バラの花
今年もバラが咲きました。
淡いオレンジ色のバラ。
あなたの視力が少しでも残っているのなら、このバラの色を見せてあげたい。
淡い淡いオレンジ色。
幼いころ食べた、デコレーションケーキ。
一年に一度しか、口にすることがなかった。
バタークリームでできたバラ。
本当にきれいだった。
バラよりもバラらしかった。
アラザンという、銀色の粒が、水滴のようにのっていましたね。
まさに、その色。
小学校に咲いているのだから、本当は取ってはいけない。
でも、毎年そう思いながら、私はこっそり切ってくる。
学校なんて、一番似合いそうもないあなたのために。
病院というには、あまりにみすぼらしい建物。
その最上階に、あなたはいます。
「ここには、変わった病院なんだよ。」
あなたは、微笑んで教えてくれます。
医者は一階の診療室に、たまにいます。
でも、あの人達を責めるわけにはいきません。
自分の病院の仕事のかたわら、ここに来て、
ただ働きで患者を診ているのですから。
そう、あなたのいる病院は、病院と言ってはいけないかもしれない。
死にそうな人間を、路上に置き去りにしないだけ。
「としこさんは、そういうけどね。
屋根があって、落ち着いて寝られるのがどんなにありがたいか。
僕はそれだけで十分さ。
ほとんど目が見えないのも、いいもんだね。
としこさんが嘆くほど、汚くはないよ。
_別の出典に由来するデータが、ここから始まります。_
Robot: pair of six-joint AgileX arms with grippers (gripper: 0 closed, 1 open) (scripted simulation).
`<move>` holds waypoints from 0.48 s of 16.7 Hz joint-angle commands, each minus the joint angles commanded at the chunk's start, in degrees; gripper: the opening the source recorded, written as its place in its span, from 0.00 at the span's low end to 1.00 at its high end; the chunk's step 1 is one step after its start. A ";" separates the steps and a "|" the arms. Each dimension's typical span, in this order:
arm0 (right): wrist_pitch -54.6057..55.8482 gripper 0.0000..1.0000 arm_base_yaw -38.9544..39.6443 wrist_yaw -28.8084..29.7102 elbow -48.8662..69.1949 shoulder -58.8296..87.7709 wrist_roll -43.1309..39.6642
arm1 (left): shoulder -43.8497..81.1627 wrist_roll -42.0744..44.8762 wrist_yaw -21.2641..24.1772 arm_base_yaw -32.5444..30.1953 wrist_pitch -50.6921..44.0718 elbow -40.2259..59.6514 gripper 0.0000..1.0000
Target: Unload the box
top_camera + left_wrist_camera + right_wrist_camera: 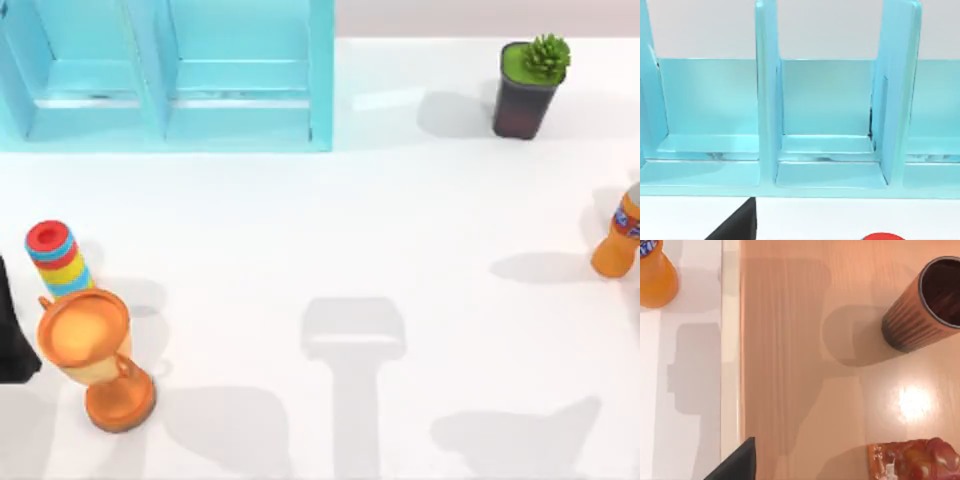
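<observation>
Box [165, 75] compartments looked empty; trophy [97, 355], ringed stack [57, 258] and bottle [622, 240] stood out on table [330, 240]. Unloading likely finished. Claw states: cannot tell.

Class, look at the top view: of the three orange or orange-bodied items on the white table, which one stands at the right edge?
The orange bottle, with a blue label, at the table's right edge. The orange trophy cup and striped stack stand at the left.
</observation>
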 joint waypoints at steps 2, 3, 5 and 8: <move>-6.82 1.00 -2.77 -0.08 7.11 9.19 -2.71 | 0.00 0.00 0.00 0.00 0.00 0.00 1.00; -10.05 1.00 -4.09 -0.11 10.47 13.53 -4.00 | 0.00 0.00 0.00 0.00 0.00 0.00 1.00; -15.99 1.00 -6.51 -0.18 16.66 21.54 -6.36 | 0.00 0.00 0.00 0.00 0.00 0.00 1.00; -23.25 1.00 -9.46 -0.26 24.22 31.33 -9.25 | 0.00 0.00 0.00 0.00 0.00 0.00 1.00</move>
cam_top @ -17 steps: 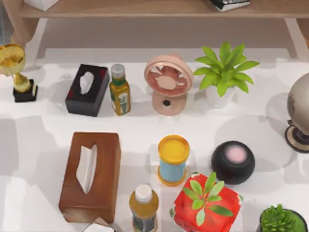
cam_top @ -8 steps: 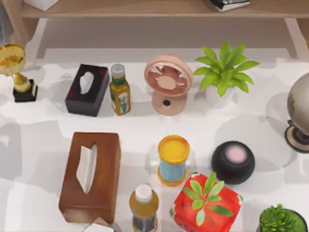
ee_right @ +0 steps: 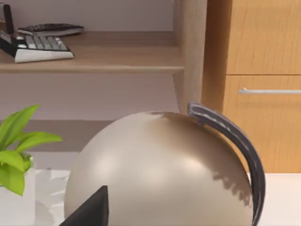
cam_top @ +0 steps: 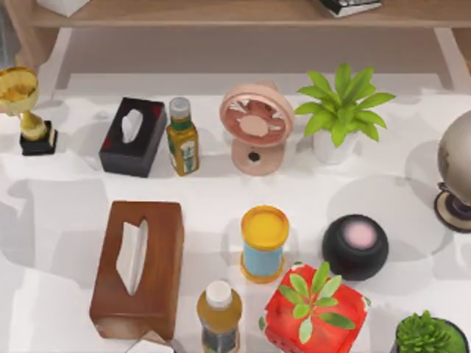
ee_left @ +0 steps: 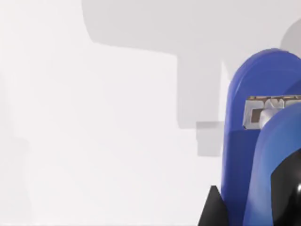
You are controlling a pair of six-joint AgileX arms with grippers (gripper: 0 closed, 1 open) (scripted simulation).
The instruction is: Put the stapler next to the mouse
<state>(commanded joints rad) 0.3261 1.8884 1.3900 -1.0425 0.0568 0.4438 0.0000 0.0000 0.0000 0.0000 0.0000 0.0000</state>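
Blue stapler (ee_left: 263,141) fills our left wrist view, grip state unclear to us, so closing off-centre could knock it askew.

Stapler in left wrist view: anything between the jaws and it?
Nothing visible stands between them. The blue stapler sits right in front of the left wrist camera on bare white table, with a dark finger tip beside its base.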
」
心ある人々の寄付で、あなたの生活は成り立っている。
シーツも、パジャマも。
毎日のごはんも。
「ありがたいよね。
そのうち死んでいく僕に、家族でもないのに、こうやってお金を出してくれる人がいる。
その人たちのことを、いつも考えているんだよ。
こんな気持ちになったのは、生まれて初めてかもしれない。」
そんなあなたに会いたくて、
私はこっそりバラを切って、あなたに持ってくる。
実は、私はあなたを十年以上前から知っている。
銀座でトミーと言ったら、あそこで働く人は誰もが知っていた。
肩に飛べないカラスを乗せたあなたを。
本当にきれいな男の子だった。
浮浪者なのに、不思議に輝いていた。
夜になってシャッターを下ろした店の軒先で、トミーは寝る。
膝をかかえて、うずくまって。
トミーにいたずらしようもんなら、カラスが襲ってくる。
したり顔に話す奴がたくさんいた。
本当かどうか知らない。
あなたにバラを持ってくるのは、きれいなものが大好きなあなただったから。
トミーの魔法、あの頃、みんなそう言っていた。
「ショーウインドウの、あのバッグ、もう少し斜めに置いたほうが、きれいに見えると思います。」
「傘立ては、向かって右に。できるなら、明るい緑の布か何かを巻きつけて。」
そんなメモが、入口のドアに差し込まれている。
あるいはシャッターの下に。
メモの最後に、さっと書いたカラスの絵。
わけのわからないそのメモを、破り捨てる店主がほとんどだった。
最初は。
しかし、素直にその助言に従うと、店の雰囲気が変わった。
だれだ、あのメモは。
みんながそう思った。
そのうちに、トミーではないかと思うようになった。
私の店にもトミーは来てくれた。
店のウインドーに寄りかかり、コツコツとガラスをたたく。
私がそちらを見ると、ライトを指差した。
「もっと暗く」そんな手の動きをした。
私は、すこしだけ暗くする。
外からしばらく眺めていたトミーは、頷いて、私に会釈した。
肩に、小さなカラスをのせているトミー。
白いシャツには、少し黄ばんだレースがついている。
黒と白。
本当に不思議な光景だった。
あの時、私は急いで店から出た。
「ありがとうございます。」
心から、私はトミーに礼を言った。
ふたりで、外から私の店を眺めた。
「ねえ、きれいでしょう。
すこうし暗くするほうが、いいと思うんです。」
トミーは小さな声でそう言った。
あの頃と、彼は変わらない。
背中に、カラスがいないだけ。
窓の外で、カア、とカラスが鳴いた。